**Work required**
Report the number of lines below in which the word "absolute" occurs. Nothing else is needed.
___ Available data ___
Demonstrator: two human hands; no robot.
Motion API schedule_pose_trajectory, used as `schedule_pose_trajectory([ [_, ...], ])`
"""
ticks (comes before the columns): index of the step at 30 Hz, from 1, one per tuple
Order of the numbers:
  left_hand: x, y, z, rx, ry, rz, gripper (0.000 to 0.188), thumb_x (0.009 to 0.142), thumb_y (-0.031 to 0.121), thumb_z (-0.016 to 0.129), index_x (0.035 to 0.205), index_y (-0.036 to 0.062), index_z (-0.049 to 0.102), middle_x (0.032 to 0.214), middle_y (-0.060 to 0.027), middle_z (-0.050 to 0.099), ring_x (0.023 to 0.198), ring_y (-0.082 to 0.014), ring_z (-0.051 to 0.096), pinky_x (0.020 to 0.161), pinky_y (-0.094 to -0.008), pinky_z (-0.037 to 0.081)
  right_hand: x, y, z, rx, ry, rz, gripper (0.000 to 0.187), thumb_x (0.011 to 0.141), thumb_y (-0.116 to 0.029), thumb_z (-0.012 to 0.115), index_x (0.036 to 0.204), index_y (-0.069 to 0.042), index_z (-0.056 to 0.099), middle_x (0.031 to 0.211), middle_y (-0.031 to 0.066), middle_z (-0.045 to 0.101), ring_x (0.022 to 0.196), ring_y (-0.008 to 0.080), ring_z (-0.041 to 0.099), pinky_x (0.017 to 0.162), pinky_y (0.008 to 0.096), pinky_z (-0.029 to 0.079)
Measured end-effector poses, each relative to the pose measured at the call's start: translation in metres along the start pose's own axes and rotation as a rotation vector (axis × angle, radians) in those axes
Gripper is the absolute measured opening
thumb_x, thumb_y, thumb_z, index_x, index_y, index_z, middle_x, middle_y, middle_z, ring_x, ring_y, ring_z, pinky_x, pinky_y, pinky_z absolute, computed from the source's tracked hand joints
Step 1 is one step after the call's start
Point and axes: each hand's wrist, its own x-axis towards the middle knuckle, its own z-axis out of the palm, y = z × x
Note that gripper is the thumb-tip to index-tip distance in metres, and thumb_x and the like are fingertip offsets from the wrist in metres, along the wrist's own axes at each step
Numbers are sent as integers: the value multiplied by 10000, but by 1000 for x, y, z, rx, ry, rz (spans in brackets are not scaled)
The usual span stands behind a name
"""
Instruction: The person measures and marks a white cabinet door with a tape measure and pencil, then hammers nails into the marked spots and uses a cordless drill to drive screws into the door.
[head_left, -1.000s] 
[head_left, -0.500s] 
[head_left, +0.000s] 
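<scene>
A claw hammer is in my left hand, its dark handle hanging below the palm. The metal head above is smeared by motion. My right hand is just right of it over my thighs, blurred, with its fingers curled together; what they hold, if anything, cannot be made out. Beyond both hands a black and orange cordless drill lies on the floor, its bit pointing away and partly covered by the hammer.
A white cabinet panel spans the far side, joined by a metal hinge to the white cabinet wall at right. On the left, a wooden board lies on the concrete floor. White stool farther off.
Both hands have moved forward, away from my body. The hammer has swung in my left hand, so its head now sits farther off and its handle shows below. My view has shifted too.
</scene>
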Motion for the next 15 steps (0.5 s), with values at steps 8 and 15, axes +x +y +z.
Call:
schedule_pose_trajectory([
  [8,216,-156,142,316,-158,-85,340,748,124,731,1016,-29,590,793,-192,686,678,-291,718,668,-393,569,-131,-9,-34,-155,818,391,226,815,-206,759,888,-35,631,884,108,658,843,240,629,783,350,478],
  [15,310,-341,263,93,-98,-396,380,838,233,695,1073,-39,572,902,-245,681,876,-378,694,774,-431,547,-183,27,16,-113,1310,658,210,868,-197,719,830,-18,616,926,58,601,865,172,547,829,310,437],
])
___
**Expected answer**
2